Heart failure (weakening of the heart muscle) may occur when the muscle is invaded with granulomas (a group of cells that are caused by sarcoidosis). Sometimes granulomas invade the muscles that control heart valve motion. This may lead to leakage of the heart valves.

When the granulomas invade the heart muscle, an alteration in the appearance of the electrocardiogram results, and this might be mistaken for a heart attack.

Sarcoidosis commonly affects the lungs, leading to stiffness of the lungs and increased pressure inside them.This lung involvement can lead to excess pressure on the right side of the heart (Cor pulmonale).

The pericardium (the heart sac) rarely is affected by sarcoidosis, although it may become inflamed, giving rise to pericarditis (inflammation of the heart sac).

What is the effect of HIV infection on the heart?

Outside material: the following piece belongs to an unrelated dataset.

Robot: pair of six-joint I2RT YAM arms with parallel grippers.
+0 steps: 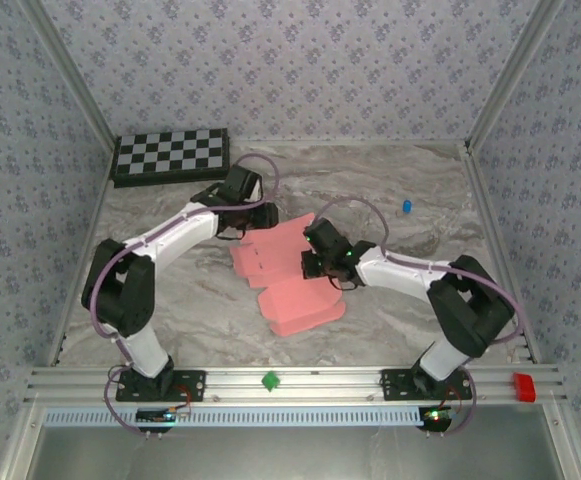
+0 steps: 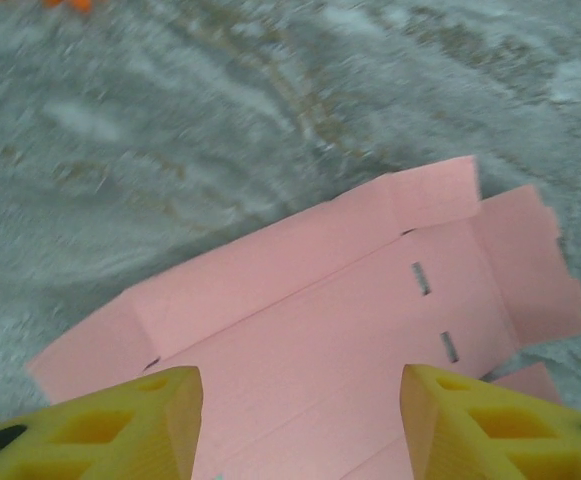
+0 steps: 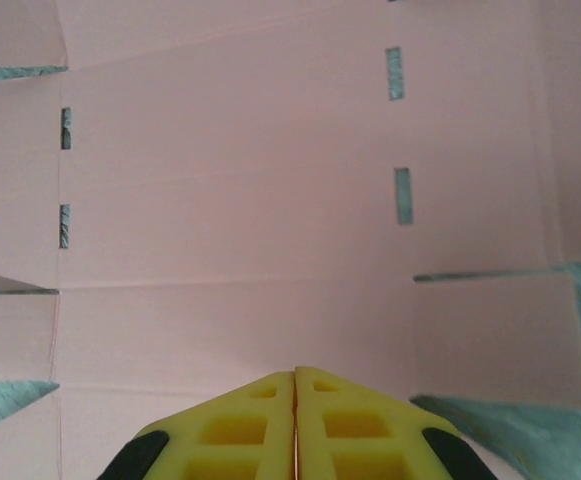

Human immunodeficiency virus (HIV) is a germ (retrovirus) that infects the blood cells responsible for the body's defense against foreign organisms. Immunity against infections is reduced in patients with HIV. People with HIV have more serious infections than healthy people. With new advances in the treatment of HIV infection, people infected with this virus are living longer. Therefore, heart manifestations of this infection are more apparent.

HIV-infected people can have a variety of heart diseases. Pericarditis (inflammation of the heart sac) is the most frequent of these complications, and when it is associated with a pericardial effusion (fluid in the heart sac), it can become a serious complication.